With the divorce finalized, John came to JSA to gain a better understanding of how much he had, what it could provide, and what his purpose for the money was. We conducted a thorough analysis of the assets he received as a result of the settlement and sat down with John to review our findings.

The Outcome

As a result of our process, John consolidated many accounts with a minimal impact on his current year’s taxes, updated his beneficiary to reflect the settlement, and implemented a strategy for the alimony payments he’d be receiving. We also discussed how a divorce would affect his future social security and pension payments.

John was able to leave our office feeling that he had an understanding of his current accounts and how his investment strategy would help him achieve his goals.

Frank: Revamping a Non-Profit's Investment Strategy for Long Term Success

Are we doing all we can do to support our mission? Do we have enough money to continue the work of the organization, even in years of low membership?

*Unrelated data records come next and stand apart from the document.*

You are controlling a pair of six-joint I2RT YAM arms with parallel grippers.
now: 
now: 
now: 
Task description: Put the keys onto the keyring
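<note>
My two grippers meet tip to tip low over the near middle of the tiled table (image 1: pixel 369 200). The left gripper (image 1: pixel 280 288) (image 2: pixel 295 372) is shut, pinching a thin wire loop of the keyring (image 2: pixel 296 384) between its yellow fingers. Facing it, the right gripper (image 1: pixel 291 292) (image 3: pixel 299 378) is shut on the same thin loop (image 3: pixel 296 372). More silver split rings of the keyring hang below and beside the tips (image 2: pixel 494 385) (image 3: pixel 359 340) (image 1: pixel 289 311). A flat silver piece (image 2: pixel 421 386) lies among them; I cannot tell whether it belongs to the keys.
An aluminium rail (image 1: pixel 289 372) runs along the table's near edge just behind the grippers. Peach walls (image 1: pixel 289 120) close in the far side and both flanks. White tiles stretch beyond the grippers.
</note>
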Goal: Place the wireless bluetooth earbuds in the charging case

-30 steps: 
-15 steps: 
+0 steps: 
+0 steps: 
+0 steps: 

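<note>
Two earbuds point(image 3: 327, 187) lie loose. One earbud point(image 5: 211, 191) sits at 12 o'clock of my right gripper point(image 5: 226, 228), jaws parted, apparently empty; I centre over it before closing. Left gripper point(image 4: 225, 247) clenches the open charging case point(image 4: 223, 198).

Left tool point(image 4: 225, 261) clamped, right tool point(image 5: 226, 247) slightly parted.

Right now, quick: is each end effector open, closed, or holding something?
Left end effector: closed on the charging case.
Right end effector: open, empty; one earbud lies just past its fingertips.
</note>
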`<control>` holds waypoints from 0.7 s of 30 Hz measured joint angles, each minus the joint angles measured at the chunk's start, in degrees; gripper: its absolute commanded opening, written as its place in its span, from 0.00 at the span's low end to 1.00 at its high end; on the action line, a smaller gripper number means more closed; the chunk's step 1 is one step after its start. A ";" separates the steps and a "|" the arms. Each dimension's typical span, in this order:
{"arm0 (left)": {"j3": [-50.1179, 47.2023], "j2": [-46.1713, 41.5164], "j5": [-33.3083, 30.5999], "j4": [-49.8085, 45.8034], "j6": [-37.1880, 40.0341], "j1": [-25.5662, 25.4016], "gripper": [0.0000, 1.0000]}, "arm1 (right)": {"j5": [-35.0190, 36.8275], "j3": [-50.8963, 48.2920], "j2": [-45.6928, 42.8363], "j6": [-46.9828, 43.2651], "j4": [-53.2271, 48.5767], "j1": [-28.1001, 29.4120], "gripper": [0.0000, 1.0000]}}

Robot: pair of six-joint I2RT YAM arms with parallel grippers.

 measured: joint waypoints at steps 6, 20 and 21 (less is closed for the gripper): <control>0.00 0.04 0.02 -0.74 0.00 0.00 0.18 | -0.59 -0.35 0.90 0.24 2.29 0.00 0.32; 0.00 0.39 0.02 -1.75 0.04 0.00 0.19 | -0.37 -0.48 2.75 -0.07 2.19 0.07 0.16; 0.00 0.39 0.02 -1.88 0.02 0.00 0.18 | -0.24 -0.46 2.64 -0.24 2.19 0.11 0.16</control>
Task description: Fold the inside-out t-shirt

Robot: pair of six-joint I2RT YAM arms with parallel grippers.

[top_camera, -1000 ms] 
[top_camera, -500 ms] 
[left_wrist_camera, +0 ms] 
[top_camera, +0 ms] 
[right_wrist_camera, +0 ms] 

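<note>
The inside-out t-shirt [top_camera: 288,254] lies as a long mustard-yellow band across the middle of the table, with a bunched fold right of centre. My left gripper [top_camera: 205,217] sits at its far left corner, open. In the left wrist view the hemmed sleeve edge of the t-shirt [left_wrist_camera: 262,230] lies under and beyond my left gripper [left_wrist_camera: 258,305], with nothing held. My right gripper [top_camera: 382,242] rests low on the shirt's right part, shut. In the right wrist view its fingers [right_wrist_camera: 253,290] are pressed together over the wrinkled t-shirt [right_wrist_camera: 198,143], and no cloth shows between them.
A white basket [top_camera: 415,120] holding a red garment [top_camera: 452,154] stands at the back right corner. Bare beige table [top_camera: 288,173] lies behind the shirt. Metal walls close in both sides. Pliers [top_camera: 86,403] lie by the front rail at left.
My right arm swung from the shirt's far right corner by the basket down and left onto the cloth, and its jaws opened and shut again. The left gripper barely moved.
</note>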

Frank, a current client and board member of a local charitable organization, approached JSA asking these questions. Frank had been active with the charity for many years and believed strongly in the work it was doing to help the area’s homeless population. At a recent board meeting, Frank asked his fellow board members to describe the organization’s current investment strategy. No one could answer him. It was at this point that he came to us.

The Approach

Our advisors took time to get to know more about the organization’s mission, goals, and financial position, plus what they hoped to achieve with their investments. After a comprehensive review, it was clear to us that the cash position of their portfolio was too heavy. Additionally, with no official investment policy, current board members had no clear guidance on the purpose of their investments.

The Outcome

JSA helped the charity build an investment policy statement to guide current and future board members on investment strategy moving forward. Moreover, we helped reallocate its current investments with the right mix of assets to provide much-needed support, particularly in years of low donations.

Frank and the rest of the board members are relieved that the organization is in a better position to carry out their mission without having to worry about whether they can continue their work when charitable giving slows.